Alas, Chris Mead, the Trust's resident guru, then rang to dash my hopes of glory. "I don't believe in your cuckoo," he said, with withering certainty. "Somebody was probably playing a CD. And there's a very good Japanese toy that sounds just like one."
I don't believe anyone in our rural neck of the woods would bestir themselves early in the morning to excite a gullible hack with an oriental contraption. But my confidence is crumbling all the same. Apparently starlings often mimic the birds. And even as I wrote this paragraph, my wife said she had heard a wood pigeon "with a very cuckoo- like note". Perhaps that Times letter should wait.
o CUCKOO or no, strange things have been happening. A blackbird nested in a Christmas tree in Norwich before Twelfth Night, and house martins have already turned up in Eastbourne (they are normally not due until April).
"There's also been a lot of butterfly and bumblebee activity," adds Mr Mead, who says he has never known a winter like this. Spring really does seem to be coming earlier. Last year, scientists at Nasa and Boston University concluded, after analysing satellite photos, that it begins a week sooner than 20 years ago.
This is reviving the art of phenology, the study of the seasons by observing animals and plants; which is good news for Tim Sparks of the Institute for Terrestrial Ecology, who has 178 years of records compiled by a Norfolk family over more than two centuries.
Back in 1736, Robert Marsham began monitoring 27 different signs of spring, from the flowering of the first snowdrop to the first frog's croak, from the call of the cuckoo to the oak coming into leaf. Each year he and his descendants set up a chart in the hall and the first member of the household to spot one of the signs had to record it.
The weather was colder then (Robert Marsham's records list the number of successive nights the contents of his chamberpot froze under his bed) and working out how nature responded as the climate warmed up is giving Dr Sparks an idea of what we can expect in future.
He is now continuing the research by setting up a website. So if you find a blackbird nesting in your Christmas tree - or even think you hear a cuckoo in February, you can just log on to http://www. nmw. ac.uk/ite/phenology.
o TALKING of strange occurrences, a funny thing happened to a story on the way to the front page last week. We had come across four alarming clauses in a Bill working its way through Parliament, which would have enabled John Prescott to pick out any areas of the country (including in national parks or the Green Belt) for development without going through democratic planning controls.

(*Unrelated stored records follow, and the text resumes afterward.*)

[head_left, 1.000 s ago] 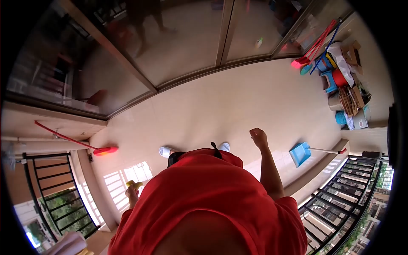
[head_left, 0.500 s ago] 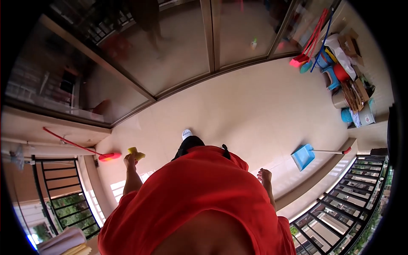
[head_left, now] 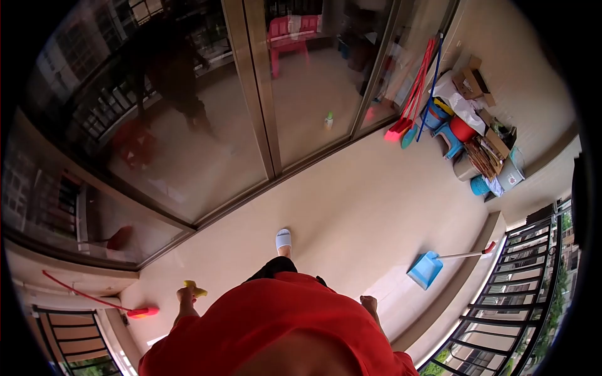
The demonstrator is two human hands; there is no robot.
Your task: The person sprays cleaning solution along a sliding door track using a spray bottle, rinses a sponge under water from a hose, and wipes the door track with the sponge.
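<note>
At the lower left, my left hand (head_left: 185, 293) is closed around a small yellow cloth (head_left: 199, 291), which sticks out past the fingers. My right hand (head_left: 369, 304) hangs at my other side with its fingers curled in and nothing showing in them. The nearest thing to it is a blue dustpan (head_left: 426, 270) with a long handle, lying on the floor to the right. Beyond my left hand, a red broom (head_left: 143, 312) leans by the wall. One foot in a white slipper (head_left: 283, 238) shows ahead of my red shirt.
Glass sliding doors (head_left: 260, 94) run along the left and front, with reflections in them. More red brooms (head_left: 414, 94) lean at the far corner, beside a blue stool (head_left: 450, 139), cardboard boxes and buckets. A black railing (head_left: 501, 307) lines the right side over a low ledge.
My view has turned and shifted forward, so the doors and far corner lie differently in it. The slippered foot shows more fully. My right hand's fingers look more curled; the cloth stays in my left.
</note>
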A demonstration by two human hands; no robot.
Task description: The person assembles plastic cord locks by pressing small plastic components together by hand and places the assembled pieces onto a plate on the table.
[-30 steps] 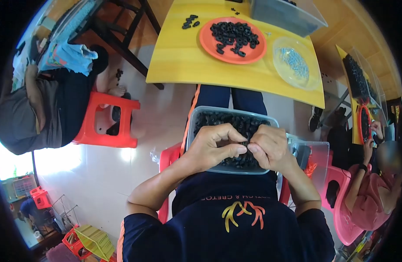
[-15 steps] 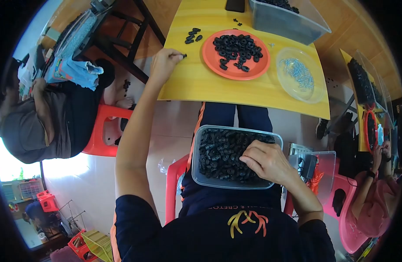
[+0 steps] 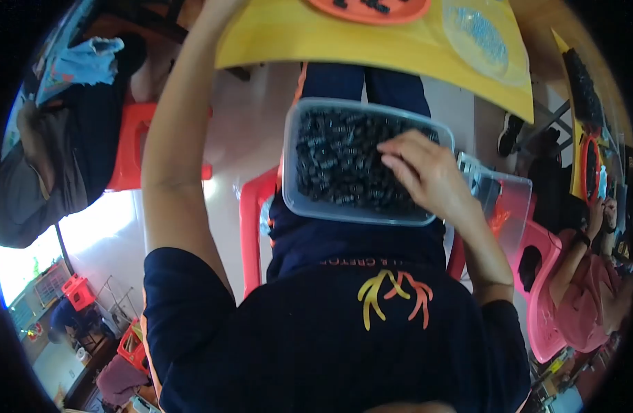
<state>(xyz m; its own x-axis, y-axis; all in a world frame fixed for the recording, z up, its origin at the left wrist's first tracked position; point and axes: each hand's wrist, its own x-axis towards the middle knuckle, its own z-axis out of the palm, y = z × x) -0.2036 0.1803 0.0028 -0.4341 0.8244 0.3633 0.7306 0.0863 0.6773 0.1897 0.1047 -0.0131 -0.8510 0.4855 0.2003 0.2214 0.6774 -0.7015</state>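
the right hand (image 3: 430, 172) hangs back-up over the right part of a clear, rectangular plastic tub (image 3: 290, 165); its thumb and forefinger (image 3: 393, 146) stand narrow, tips near each other, though i can't make out whether they pinch anything; small, black, ribbed pieces (image 3: 337, 165) lie heaped in the tub, below those fingertips and spreading well to their left; the tub rests across the thighs (image 3: 395, 86), probably because a lap sets its contents right under the fingers; the left arm (image 3: 182, 117) stretches forward, left of the tub, to a flat, yellow table (image 3: 371, 51); the left hand lies beyond the top of the view, so its fingers can't be judged; ahead of the right fingers a round, orange plate (image 3: 351, 14) bears a few black pieces, and to its right a round, clear, shallow dish (image 3: 508, 73) holds tiny silvery-blue bits; these 2 vessels stand apart, likely to keep their contents unmixed.
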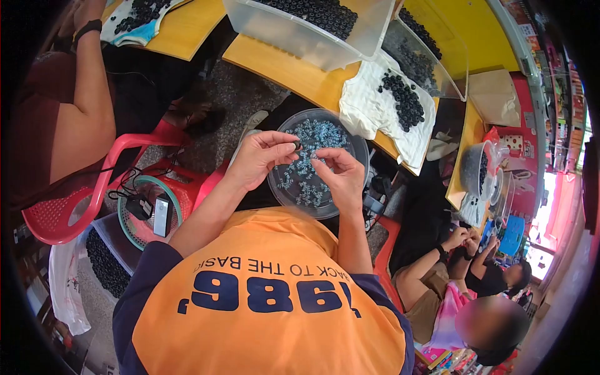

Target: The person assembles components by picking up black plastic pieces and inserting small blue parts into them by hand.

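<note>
A small black round part [296,145] is pinched between the thumb and fingers of my left hand [262,156]. Close by on the right, my right hand [340,175] has its thumb and index finger pressed together on a tiny piece, too small to make out. Both hands are above a round clear tub [362,156] holding many small light-blue and dark pieces [312,190]. On the wooden table ahead, a white cloth [359,100] carries a pile of black round parts [406,103].
Large clear bins [300,47] of black parts stand on the table [269,59]. Left are a seated person [87,119], a red chair [112,162] and a teal-rimmed basket [128,234] holding a phone. Other people [431,275] sit at the right, near a bowl [472,169].
</note>
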The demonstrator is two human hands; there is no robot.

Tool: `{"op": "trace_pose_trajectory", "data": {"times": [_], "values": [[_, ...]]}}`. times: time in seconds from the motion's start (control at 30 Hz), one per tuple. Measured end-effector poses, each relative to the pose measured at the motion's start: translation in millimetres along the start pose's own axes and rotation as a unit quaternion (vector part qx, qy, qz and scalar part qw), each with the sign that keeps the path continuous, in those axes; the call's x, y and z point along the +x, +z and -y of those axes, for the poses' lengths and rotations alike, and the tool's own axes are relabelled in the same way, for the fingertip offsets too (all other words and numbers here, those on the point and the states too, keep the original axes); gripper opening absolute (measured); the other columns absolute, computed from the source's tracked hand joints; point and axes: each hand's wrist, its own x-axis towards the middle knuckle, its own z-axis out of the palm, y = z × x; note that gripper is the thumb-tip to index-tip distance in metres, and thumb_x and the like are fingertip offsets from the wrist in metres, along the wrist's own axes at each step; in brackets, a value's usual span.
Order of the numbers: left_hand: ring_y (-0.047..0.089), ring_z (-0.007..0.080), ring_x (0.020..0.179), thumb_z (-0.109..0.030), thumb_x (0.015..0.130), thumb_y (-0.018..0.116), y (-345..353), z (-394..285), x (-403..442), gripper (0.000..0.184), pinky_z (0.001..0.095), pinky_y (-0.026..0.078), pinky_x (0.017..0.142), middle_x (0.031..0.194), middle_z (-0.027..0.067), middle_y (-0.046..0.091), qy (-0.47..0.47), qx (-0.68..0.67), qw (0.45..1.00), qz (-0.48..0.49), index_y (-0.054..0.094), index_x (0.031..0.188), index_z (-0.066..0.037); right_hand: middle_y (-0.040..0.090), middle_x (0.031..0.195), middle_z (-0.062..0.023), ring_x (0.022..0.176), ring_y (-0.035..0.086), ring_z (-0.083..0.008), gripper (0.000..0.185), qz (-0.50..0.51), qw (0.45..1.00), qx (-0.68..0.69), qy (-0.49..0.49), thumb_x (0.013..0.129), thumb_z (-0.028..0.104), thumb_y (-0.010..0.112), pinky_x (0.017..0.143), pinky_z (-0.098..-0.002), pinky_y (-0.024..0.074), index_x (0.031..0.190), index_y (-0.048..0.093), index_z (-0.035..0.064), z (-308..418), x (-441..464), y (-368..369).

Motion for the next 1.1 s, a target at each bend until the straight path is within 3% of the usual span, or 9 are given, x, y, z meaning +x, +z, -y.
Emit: {"op": "trace_pose_trajectory", "data": {"times": [0.1,0.17,0.3,0.4,0.47,0.7,1.0,1.07,1.1], "values": [[0.068,0.0172,0.082,-0.002,0.087,0.064,6,1,-3,0.019,0.0266,0.057,0.073,0.094,0.0099,0.068,0.004,0.023,1.0,-0.022,0.065,0.105,0.002,0.066,0.079,-0.0012,0.07,0.054,-0.0067,0.014,-0.003,0.998,-0.042,-0.047,0.076,0.002,0.072,0.061,-0.0206,0.0435,0.09,0.07,0.0014,12,-4,5],[0.067,0.0161,0.081,-0.002,0.086,0.064,7,2,-4,0.018,0.0259,0.057,0.074,0.093,0.0094,0.068,-0.004,0.021,1.0,-0.014,0.066,0.104,0.002,0.069,0.084,-0.0055,0.073,0.059,-0.0116,0.015,0.004,0.982,-0.131,-0.138,0.076,0.002,0.072,0.063,-0.0229,0.046,0.091,0.07,0.0026,18,-3,9],[0.067,0.0153,0.081,-0.001,0.086,0.065,7,4,-4,0.018,0.025,0.056,0.074,0.093,0.0092,0.068,-0.004,0.019,1.0,-0.007,0.067,0.103,0.002,0.068,0.088,-0.004,0.074,0.054,-0.0081,0.016,0.003,0.975,-0.153,-0.163,0.076,-0.001,0.071,0.063,-0.0207,0.0431,0.092,0.071,0.0024,20,-3,13],[0.067,0.0143,0.081,-0.001,0.085,0.066,8,3,-5,0.019,0.0241,0.056,0.074,0.093,0.0093,0.068,-0.005,0.03,1.0,-0.002,0.067,0.104,0.002,0.069,0.087,-0.005,0.071,0.054,-0.0087,0.016,0.002,0.966,-0.187,-0.181,0.077,0.0,0.071,0.062,-0.0212,0.0434,0.093,0.072,0.0031,20,-5,12],[0.066,0.0132,0.079,-0.001,0.085,0.066,8,4,-5,0.019,0.0233,0.056,0.073,0.092,0.0096,0.068,-0.011,0.043,0.999,-0.004,0.067,0.103,0.002,0.069,0.086,-0.0075,0.073,0.06,-0.0155,0.016,-0.007,0.963,-0.205,-0.176,0.076,0.003,0.073,0.063,-0.0255,0.0476,0.091,0.07,0.0037,19,-6,12],[0.065,0.012,0.076,-0.002,0.085,0.066,12,5,-6,0.019,0.0222,0.055,0.071,0.091,0.0096,0.068,-0.016,0.074,0.997,0.002,0.068,0.103,0.003,0.067,0.079,-0.0052,0.067,0.055,-0.0147,0.015,-0.026,0.966,-0.215,-0.138,0.074,0.005,0.075,0.061,-0.0264,0.0459,0.088,0.069,0.004,22,-15,14],[0.068,0.0195,0.086,-0.004,0.09,0.06,9,12,-4,0.018,0.0302,0.057,0.079,0.098,0.014,0.068,-0.041,-0.025,0.998,0.035,0.064,0.106,0.002,0.065,0.082,-0.0049,0.074,0.057,-0.0166,0.026,-0.059,0.951,-0.223,-0.207,0.072,0.002,0.075,0.064,-0.0277,0.046,0.096,0.068,0.0062,17,-24,16],[0.068,0.0204,0.088,-0.006,0.091,0.059,6,12,-4,0.019,0.0313,0.057,0.079,0.098,0.0141,0.068,-0.049,-0.048,0.997,0.038,0.063,0.108,0.002,0.065,0.084,-0.0052,0.075,0.057,-0.0188,0.028,-0.099,0.915,-0.252,-0.3,0.071,0.001,0.075,0.066,-0.029,0.0458,0.098,0.069,0.0069,12,-26,18],[0.068,0.0204,0.088,-0.006,0.091,0.059,6,13,-4,0.019,0.0313,0.057,0.079,0.098,0.0141,0.068,-0.05,-0.048,0.997,0.039,0.063,0.108,0.002,0.065,0.084,-0.0052,0.075,0.057,-0.0188,0.028,-0.1,0.915,-0.252,-0.3,0.071,0.001,0.075,0.066,-0.029,0.0458,0.098,0.069,0.0069,10,-26,19]]}}
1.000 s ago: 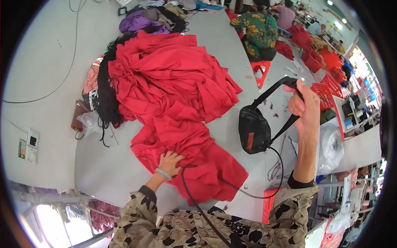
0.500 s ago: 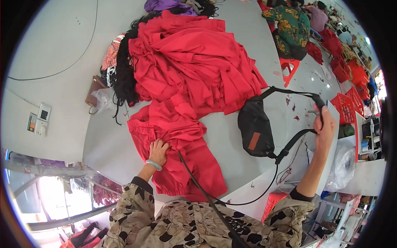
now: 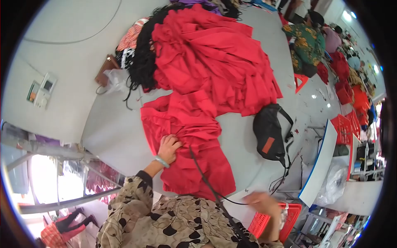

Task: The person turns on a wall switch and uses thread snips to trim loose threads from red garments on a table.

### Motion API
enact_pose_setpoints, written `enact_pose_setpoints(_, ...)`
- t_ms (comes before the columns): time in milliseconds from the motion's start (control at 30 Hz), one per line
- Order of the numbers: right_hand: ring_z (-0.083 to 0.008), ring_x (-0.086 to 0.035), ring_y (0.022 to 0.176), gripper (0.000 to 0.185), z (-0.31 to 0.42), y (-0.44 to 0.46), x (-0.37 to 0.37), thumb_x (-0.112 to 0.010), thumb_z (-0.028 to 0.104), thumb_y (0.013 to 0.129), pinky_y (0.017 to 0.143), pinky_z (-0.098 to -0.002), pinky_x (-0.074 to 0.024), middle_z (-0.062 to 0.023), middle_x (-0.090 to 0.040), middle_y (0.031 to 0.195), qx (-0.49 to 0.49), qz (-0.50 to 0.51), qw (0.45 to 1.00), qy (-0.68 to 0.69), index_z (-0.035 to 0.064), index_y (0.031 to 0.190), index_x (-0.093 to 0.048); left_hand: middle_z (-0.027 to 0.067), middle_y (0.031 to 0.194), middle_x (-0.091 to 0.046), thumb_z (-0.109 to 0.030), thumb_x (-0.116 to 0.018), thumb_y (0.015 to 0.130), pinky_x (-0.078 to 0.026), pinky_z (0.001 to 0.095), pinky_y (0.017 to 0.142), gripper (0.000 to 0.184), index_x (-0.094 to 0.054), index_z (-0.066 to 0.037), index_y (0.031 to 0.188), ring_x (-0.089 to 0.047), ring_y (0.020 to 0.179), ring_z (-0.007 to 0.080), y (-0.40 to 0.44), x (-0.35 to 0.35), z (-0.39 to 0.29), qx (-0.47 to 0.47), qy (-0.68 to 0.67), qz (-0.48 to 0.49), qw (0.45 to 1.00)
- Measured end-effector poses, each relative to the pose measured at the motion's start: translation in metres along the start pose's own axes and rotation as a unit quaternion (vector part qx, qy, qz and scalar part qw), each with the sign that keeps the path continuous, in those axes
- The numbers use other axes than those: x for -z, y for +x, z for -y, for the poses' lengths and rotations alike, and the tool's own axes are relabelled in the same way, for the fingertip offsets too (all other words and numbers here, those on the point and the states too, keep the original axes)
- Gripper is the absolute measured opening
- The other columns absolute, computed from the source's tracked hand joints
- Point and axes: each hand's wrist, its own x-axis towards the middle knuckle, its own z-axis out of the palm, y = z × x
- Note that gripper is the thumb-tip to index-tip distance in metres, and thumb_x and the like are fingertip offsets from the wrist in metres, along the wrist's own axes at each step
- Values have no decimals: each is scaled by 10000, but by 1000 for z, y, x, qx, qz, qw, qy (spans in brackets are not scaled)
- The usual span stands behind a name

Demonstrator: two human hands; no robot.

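Red trousers [image 3: 198, 165] lie bunched on the table in front of me. My left hand [image 3: 168, 149] presses on them with its fingers bent into the cloth, a pale bangle on the wrist. Low on the right is my right hand [image 3: 261, 202], smeared by motion, beside a thin black cable [image 3: 201, 173]. Whether its fingers touch the cable I cannot make out. A black waist bag [image 3: 269, 132] rests near the table's right edge, its strap hanging over the side, with neither hand on it. Just beyond the trousers spreads a big pile of red garments [image 3: 215, 58].
Black stringy material [image 3: 142, 62], a brown box [image 3: 106, 70] and a clear plastic bag [image 3: 118, 80] sit left of the pile. A red basket [image 3: 291, 219] stands below the table's right edge. A person in a green patterned top [image 3: 306, 43] sits beyond, to the right.
My right hand has let go of the waist bag's strap and moved down and toward my body. The bag now lies on the table. My left hand stays on the trousers.
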Motion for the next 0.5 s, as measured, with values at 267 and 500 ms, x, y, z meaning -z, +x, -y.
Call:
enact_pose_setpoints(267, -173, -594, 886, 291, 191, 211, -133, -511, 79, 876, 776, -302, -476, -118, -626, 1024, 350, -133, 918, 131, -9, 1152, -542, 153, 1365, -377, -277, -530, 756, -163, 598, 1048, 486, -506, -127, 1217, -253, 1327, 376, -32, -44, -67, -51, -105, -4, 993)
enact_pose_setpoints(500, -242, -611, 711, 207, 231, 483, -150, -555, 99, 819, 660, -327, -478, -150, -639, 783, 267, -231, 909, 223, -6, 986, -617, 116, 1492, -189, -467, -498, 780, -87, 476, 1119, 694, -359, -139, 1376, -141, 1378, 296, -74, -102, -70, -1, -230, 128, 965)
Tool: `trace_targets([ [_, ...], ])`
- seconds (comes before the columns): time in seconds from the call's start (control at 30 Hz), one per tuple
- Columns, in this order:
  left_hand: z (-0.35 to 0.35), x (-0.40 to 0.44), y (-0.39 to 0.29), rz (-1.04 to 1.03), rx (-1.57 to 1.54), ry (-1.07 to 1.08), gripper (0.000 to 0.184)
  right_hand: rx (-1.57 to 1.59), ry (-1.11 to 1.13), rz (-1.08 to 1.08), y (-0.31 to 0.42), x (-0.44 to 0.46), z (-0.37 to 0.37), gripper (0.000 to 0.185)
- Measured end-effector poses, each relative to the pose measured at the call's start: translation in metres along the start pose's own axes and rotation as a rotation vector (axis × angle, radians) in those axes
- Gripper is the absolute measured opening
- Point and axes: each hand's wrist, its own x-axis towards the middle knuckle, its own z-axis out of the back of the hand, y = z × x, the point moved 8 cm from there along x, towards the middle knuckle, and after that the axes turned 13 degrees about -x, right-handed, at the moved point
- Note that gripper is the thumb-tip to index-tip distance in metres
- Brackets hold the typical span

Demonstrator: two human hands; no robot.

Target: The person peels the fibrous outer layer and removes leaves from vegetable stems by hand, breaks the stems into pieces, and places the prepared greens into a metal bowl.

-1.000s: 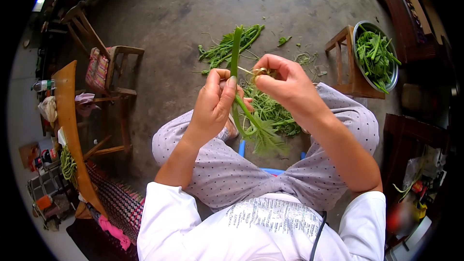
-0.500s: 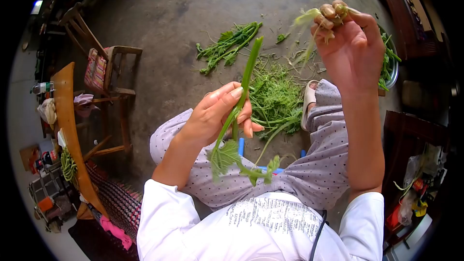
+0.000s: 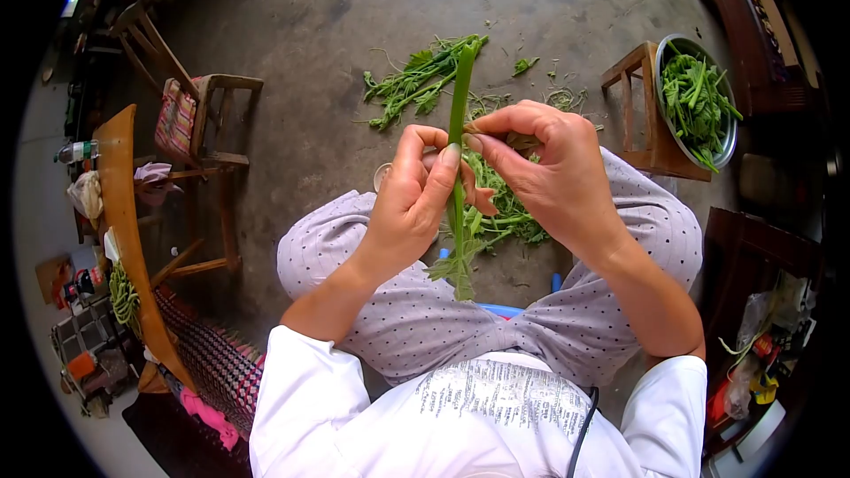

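Upright in my left hand (image 3: 412, 186), between thumb and fingers, is a green leafy stalk (image 3: 461, 93) with a toothed leaf (image 3: 456, 270) hanging at its lower end. My right hand (image 3: 549, 168) pinches at the stalk's right edge with thumb and forefinger; whatever thin strand may lie between the tips is too small to make out. Below both hands, a heap of green peelings and tendrils (image 3: 509, 212) lies on the floor, partly hidden. Farther off is a bunch of leafy stalks (image 3: 421, 80).
At the right, a metal basin (image 3: 730, 146) of greens stands on a wooden stool (image 3: 633, 62). A wooden chair (image 3: 226, 84) and a table edge (image 3: 133, 239) are on the left. Loose scraps (image 3: 524, 65) dot the concrete floor (image 3: 310, 62). Part of a blue seat (image 3: 500, 310) shows between my knees.
My right hand has come down and left from the upper right, where it held pale peelings, to the stalk. The left hand has shifted slightly right, and the stalk stands straighter.
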Motion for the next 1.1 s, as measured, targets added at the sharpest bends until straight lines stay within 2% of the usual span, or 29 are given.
trace_targets([
  [0.5,-0.004,0.0,-0.012,-0.069,0.265,-0.046,0.014,-0.051,-0.063,-0.025,0.003,0.0,-0.005,0.012],
  [0.67,0.003,0.0,-0.001,0.001,0.116,0.021,0.017,-0.141,-0.059,0.043,0.006,0.007,0.008,0.008],
  [0.77,0.0,-0.002,0.003,0.095,-0.016,0.062,0.02,0.293,0.02,-0.162,-0.014,0.019,0.02,0.012],
  [0.8,-0.001,-0.003,0.005,0.151,-0.068,0.076,0.022,0.387,-0.031,-0.15,-0.02,0.024,0.028,0.014],
  [0.87,-0.002,-0.003,0.008,0.178,-0.132,0.116,0.023,0.808,-0.091,-0.142,-0.024,0.033,0.043,0.017],
  [0.9,-0.004,-0.004,0.01,0.205,-0.196,0.153,0.025,0.807,-0.095,-0.142,-0.029,0.037,0.052,0.017],
  [0.97,-0.005,-0.006,0.01,0.231,-0.248,0.169,0.026,1.035,-0.119,-0.043,-0.032,0.043,0.071,0.023],
  [1.07,-0.01,-0.007,0.008,0.264,-0.336,0.163,0.026,0.998,-0.119,-0.023,-0.027,0.04,0.082,0.029],
  [1.1,-0.01,-0.007,0.007,0.272,-0.372,0.142,0.025,0.969,-0.109,-0.076,-0.023,0.038,0.078,0.034],
])
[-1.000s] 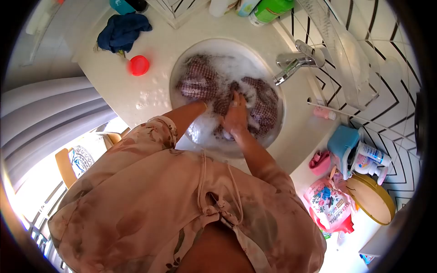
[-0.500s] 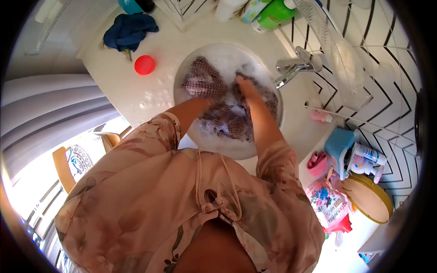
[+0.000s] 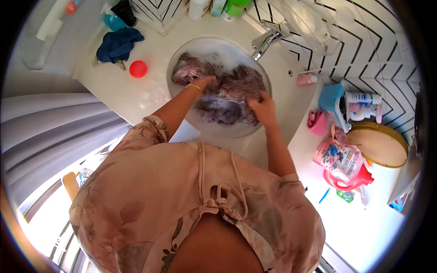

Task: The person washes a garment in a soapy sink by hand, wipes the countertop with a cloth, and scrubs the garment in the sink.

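A dark, checked cloth [image 3: 234, 84] lies bunched and wet in soapy water inside the round white sink [image 3: 268, 91]. My left hand [image 3: 205, 83], with a thin bracelet at the wrist, is over the cloth's left part; its fingers are partly hidden and I cannot make out their grip. My right hand [image 3: 261, 107] is at the right side of the sink, its fingers curled and pressed on the edge of the cloth. Foam covers part of the water around both hands.
The chrome faucet [image 3: 266, 43] reaches over the sink's back right. On the counter's left are a red lid [image 3: 138, 69] and a blue cloth [image 3: 119, 45]. Bottles [image 3: 235, 9] stand at the back. A blue container [image 3: 331, 101] and a round, gold-rimmed tub [image 3: 378, 144] are at the right.
My right hand has moved back toward me and to the sink's right edge, pulling at the cloth. My left hand has come up higher out of the foam. The view has shifted.
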Demonstrator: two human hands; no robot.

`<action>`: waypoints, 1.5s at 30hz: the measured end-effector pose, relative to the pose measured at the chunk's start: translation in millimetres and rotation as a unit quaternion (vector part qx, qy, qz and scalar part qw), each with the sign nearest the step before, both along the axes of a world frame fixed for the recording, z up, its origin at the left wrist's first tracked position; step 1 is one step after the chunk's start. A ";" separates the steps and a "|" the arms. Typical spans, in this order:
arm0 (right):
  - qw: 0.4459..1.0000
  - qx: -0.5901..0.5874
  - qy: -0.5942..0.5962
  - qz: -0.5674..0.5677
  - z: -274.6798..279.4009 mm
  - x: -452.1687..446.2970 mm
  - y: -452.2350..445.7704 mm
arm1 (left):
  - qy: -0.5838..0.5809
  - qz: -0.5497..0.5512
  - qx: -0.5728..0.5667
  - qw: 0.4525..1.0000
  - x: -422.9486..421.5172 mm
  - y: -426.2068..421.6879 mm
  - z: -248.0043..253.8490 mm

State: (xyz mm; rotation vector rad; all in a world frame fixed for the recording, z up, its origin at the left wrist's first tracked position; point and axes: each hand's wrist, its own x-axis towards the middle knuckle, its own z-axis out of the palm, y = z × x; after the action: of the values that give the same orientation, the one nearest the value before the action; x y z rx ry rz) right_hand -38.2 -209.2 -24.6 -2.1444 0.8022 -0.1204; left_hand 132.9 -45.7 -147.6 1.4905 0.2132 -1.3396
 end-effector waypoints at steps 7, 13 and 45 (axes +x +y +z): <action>0.953 0.149 -0.229 -0.128 119.5 -29.0 -33.0 | 0.277 0.330 -0.236 0.871 -25.9 -6.9 75.8; 0.901 0.274 -0.285 -0.179 108.7 -48.3 -48.0 | 0.235 0.252 -0.381 0.858 -38.3 10.0 130.9; 0.911 0.272 -0.255 -0.178 195.8 -76.8 -61.6 | -0.224 -0.235 -0.365 0.872 -65.3 -39.3 131.7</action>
State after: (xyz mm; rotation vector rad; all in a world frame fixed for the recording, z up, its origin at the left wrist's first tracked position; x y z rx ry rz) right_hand -114.9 -270.7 171.2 -1.3355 0.7864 -0.5555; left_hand 67.7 -84.9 -15.9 1.1618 -0.9201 -1.1878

I happened to be talking to the Deputy Prime Minister about other things and mentioned this. Consternation. My phone started ringing off the hook with officials and ministers first defending the clauses and then saying they were being reconsidered. Finally I got a hint that they would be dropped - and so they were last Tuesday, apparently an unprecedented occurrence.
Now, many weightier people than I had already protested, and so the clauses may well have been on the way out anyway. But it made me wonder whether the doctors are, in fact, quite easily put into a spin. Then again, maybe I'm just going cuckoo.